----- Given records -----

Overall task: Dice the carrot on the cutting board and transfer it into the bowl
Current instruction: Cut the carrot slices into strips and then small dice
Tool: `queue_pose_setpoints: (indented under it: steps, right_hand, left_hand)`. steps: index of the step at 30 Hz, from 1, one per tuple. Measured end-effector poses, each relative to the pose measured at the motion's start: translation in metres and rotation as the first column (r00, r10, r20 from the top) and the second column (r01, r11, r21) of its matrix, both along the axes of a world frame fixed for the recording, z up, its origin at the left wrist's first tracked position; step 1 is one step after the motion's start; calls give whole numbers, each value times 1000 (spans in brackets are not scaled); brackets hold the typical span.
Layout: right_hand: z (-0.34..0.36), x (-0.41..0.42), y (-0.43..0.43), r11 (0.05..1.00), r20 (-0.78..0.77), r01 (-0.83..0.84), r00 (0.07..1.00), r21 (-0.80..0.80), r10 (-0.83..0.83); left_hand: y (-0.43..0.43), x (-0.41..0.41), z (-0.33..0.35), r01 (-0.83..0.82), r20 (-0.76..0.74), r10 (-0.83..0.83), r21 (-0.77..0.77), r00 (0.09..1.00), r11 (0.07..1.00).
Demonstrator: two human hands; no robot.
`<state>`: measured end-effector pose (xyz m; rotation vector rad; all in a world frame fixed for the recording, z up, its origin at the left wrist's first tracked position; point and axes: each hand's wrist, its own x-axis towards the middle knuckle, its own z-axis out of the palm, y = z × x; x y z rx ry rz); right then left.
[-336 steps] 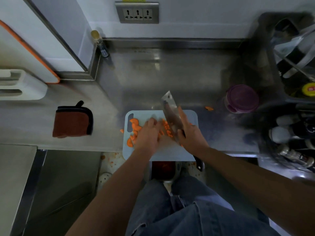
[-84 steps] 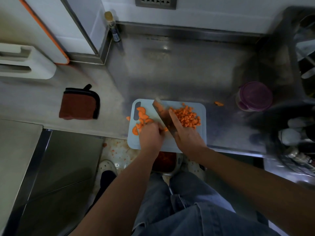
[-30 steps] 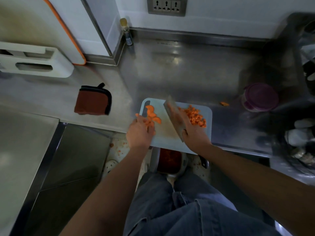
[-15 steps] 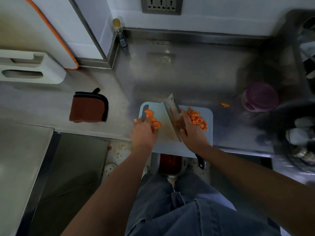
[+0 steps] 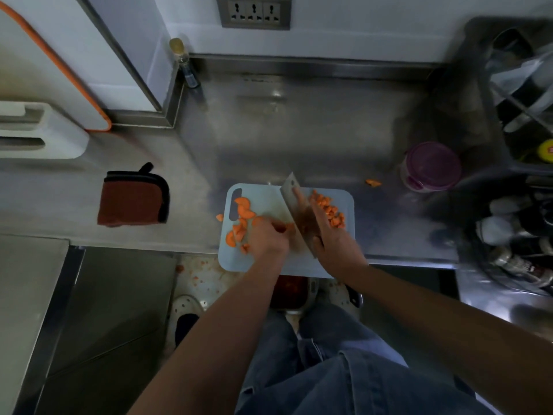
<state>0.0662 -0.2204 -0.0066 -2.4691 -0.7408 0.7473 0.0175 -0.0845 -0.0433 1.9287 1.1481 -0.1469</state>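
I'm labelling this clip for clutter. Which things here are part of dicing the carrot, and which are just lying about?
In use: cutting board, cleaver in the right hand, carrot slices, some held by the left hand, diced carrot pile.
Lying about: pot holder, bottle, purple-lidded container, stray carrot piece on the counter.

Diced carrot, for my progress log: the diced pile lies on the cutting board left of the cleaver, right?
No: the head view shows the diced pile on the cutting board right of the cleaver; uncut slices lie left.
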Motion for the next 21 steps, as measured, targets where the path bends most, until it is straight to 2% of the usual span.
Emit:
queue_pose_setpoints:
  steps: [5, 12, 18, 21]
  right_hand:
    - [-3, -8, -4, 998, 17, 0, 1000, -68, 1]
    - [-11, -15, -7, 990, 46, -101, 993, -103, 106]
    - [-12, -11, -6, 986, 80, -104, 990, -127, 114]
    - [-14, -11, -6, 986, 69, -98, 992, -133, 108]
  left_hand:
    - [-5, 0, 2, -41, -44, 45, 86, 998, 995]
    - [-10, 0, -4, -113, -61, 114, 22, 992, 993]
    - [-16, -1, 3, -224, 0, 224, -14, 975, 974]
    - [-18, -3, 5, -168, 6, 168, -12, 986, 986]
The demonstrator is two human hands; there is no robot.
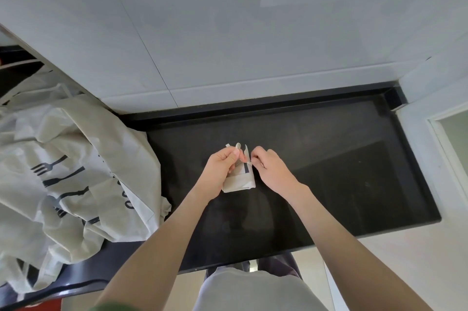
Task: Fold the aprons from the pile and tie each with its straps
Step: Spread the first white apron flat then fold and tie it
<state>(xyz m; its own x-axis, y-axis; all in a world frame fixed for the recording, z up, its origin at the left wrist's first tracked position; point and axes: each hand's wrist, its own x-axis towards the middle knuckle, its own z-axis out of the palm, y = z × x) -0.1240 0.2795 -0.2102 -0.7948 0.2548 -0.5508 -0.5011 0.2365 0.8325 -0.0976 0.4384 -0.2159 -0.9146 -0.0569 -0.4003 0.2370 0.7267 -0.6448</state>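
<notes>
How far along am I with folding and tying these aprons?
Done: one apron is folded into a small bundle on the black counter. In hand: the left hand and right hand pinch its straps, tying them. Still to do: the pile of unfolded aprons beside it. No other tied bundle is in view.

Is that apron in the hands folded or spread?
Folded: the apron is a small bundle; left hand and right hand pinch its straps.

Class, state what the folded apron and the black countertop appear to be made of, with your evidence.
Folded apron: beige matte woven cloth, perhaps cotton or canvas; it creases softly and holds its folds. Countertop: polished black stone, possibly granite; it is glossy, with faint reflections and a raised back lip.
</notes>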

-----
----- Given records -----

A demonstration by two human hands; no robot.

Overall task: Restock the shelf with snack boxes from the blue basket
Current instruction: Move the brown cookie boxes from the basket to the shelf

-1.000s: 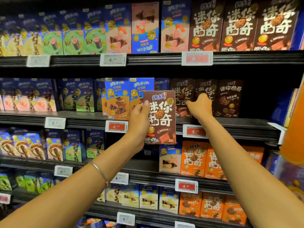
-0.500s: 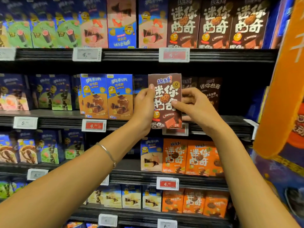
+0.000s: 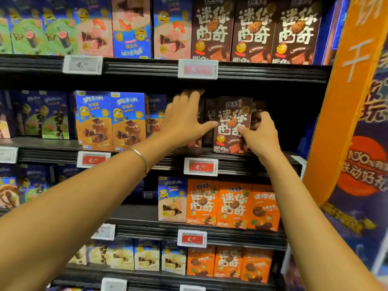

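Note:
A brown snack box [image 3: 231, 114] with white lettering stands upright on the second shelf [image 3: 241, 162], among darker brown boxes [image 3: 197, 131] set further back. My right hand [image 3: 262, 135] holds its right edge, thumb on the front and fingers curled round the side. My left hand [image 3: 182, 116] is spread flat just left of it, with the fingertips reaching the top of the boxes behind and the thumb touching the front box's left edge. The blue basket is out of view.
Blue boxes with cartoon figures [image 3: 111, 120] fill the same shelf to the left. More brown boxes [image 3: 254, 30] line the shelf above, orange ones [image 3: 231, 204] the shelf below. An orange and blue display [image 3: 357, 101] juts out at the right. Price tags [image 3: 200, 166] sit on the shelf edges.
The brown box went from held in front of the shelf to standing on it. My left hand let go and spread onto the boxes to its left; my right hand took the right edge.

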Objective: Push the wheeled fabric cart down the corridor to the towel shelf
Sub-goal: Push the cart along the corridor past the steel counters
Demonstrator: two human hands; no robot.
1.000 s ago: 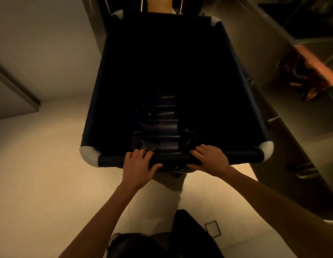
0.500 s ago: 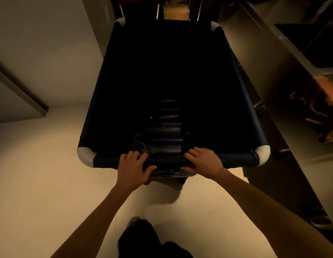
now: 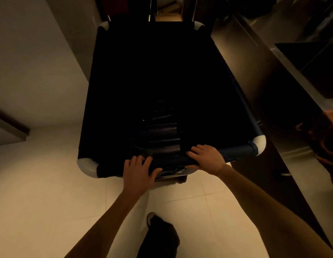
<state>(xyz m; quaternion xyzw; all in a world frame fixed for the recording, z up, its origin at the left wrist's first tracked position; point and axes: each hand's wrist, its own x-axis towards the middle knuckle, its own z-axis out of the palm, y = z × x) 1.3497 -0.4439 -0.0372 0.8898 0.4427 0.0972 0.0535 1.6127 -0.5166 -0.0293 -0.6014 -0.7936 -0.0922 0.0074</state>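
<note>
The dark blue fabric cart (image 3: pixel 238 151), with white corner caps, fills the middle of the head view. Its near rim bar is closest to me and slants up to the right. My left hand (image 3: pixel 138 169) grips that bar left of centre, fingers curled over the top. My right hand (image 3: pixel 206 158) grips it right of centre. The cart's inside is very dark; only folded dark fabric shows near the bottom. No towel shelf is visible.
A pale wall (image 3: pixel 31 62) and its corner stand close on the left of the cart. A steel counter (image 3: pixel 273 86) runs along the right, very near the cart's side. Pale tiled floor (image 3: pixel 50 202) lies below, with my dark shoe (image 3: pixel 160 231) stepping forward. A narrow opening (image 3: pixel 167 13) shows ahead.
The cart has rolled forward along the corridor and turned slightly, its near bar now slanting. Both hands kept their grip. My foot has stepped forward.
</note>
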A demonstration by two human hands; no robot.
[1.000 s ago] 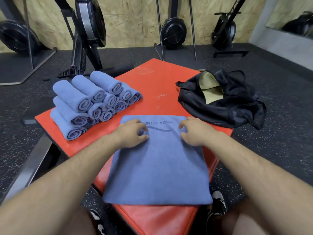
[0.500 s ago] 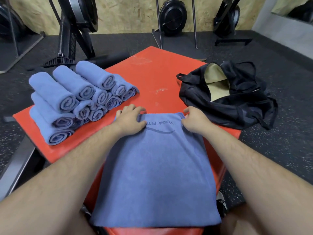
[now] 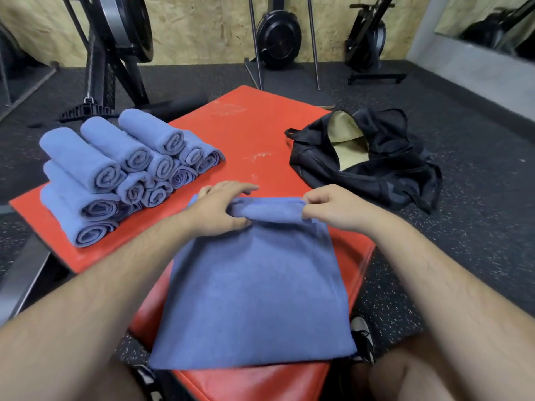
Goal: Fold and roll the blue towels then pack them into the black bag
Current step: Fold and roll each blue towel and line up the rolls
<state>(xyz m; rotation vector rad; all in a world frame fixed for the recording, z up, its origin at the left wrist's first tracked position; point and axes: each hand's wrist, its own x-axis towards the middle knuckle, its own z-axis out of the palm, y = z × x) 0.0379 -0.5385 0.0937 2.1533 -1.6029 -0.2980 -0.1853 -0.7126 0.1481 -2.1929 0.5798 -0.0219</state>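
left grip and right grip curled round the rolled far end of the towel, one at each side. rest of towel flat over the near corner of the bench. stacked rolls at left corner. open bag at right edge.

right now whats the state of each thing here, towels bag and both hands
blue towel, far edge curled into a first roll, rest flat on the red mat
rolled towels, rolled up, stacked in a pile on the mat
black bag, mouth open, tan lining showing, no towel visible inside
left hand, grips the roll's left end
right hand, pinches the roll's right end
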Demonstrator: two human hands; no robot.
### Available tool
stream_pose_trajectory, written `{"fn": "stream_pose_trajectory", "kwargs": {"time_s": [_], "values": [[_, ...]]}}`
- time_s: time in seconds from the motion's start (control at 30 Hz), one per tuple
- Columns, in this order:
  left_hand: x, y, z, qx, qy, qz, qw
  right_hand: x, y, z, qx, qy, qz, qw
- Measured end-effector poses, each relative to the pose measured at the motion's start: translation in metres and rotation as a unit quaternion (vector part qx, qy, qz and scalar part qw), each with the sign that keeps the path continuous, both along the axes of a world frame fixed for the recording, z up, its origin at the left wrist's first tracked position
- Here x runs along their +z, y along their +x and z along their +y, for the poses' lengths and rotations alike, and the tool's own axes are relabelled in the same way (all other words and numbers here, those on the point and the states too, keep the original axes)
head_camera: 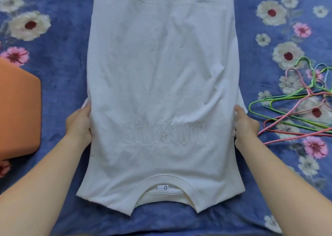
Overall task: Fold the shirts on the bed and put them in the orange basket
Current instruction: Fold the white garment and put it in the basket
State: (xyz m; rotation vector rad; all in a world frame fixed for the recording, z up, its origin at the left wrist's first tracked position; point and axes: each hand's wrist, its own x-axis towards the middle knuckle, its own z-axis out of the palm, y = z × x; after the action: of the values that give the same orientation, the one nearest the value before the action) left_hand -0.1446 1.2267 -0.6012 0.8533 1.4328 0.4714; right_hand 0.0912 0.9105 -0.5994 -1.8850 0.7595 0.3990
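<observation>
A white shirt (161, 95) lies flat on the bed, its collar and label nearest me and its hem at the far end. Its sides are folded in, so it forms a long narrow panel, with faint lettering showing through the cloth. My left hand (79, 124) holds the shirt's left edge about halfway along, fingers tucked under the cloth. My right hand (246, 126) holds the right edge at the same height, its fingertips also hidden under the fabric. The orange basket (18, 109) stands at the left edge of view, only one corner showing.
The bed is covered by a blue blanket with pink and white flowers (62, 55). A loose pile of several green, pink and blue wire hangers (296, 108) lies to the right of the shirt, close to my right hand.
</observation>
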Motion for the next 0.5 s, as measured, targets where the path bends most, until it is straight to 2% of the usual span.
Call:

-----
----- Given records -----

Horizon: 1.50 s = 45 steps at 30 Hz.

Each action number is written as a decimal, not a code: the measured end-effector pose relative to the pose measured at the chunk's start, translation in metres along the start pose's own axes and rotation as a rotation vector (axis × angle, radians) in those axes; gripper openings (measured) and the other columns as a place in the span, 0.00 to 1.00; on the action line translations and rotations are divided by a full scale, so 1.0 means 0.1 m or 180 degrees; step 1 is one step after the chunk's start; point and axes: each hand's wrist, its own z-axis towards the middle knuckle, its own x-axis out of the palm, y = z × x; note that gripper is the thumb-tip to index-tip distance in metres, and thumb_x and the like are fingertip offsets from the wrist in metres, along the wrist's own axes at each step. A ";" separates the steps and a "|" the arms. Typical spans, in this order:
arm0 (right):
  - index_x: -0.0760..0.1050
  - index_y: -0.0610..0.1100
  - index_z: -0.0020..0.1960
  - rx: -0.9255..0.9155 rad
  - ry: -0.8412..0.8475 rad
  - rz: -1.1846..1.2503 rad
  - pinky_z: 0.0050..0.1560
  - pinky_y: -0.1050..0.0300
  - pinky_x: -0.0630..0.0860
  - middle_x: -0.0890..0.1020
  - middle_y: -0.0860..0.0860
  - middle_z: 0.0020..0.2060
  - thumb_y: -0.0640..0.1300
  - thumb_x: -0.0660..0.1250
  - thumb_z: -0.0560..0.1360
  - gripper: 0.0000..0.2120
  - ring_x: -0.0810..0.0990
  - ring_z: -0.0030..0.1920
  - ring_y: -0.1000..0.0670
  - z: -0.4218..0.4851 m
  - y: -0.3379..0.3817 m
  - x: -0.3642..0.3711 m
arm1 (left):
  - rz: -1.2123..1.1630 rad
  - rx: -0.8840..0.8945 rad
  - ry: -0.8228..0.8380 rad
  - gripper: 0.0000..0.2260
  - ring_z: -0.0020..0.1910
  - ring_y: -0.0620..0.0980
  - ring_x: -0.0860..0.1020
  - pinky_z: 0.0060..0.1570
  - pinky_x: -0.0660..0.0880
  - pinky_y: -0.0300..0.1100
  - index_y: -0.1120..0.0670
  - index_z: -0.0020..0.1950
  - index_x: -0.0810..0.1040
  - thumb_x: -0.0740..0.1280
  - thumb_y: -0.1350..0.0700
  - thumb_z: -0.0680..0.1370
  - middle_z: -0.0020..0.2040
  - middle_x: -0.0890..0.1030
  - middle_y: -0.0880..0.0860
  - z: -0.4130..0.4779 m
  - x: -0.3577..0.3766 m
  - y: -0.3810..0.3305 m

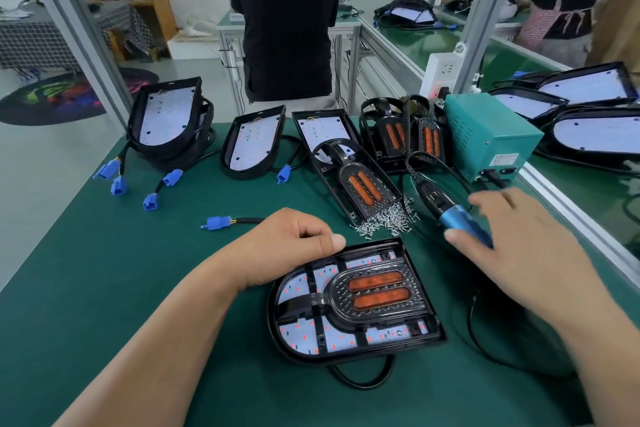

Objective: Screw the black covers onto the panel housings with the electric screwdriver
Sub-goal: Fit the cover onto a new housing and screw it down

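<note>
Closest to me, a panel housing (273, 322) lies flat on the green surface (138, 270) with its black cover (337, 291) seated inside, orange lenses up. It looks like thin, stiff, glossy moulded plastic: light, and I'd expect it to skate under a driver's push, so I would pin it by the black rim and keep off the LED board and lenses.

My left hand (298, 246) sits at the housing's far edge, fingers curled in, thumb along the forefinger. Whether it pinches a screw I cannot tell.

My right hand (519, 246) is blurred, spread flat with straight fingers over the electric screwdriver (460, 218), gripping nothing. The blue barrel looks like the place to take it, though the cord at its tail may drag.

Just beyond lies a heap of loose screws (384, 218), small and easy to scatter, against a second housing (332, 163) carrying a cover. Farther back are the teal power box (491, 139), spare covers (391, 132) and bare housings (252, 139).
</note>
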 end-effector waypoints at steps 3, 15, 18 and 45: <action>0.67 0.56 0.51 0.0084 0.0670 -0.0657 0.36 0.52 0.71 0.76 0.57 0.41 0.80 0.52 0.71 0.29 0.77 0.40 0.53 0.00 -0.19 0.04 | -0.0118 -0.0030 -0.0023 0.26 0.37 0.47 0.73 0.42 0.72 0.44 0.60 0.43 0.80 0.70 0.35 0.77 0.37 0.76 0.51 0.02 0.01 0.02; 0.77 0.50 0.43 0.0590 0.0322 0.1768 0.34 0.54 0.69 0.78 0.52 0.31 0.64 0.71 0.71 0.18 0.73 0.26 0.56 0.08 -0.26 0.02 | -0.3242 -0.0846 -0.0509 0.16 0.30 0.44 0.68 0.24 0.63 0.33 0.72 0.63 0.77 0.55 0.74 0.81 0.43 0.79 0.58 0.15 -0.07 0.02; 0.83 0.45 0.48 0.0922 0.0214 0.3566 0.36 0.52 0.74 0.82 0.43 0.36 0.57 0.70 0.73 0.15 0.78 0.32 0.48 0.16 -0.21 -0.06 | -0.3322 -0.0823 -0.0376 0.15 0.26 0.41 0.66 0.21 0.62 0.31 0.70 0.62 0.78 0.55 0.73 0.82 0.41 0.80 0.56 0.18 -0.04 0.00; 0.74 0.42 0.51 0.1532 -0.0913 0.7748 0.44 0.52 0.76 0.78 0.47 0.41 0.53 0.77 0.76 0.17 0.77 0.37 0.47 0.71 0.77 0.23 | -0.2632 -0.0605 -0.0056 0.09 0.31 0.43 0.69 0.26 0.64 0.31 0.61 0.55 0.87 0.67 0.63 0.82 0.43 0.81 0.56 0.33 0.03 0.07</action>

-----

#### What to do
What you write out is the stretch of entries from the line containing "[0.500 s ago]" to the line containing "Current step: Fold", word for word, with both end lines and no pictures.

#### Written solution
[0.500 s ago] 
[now] 
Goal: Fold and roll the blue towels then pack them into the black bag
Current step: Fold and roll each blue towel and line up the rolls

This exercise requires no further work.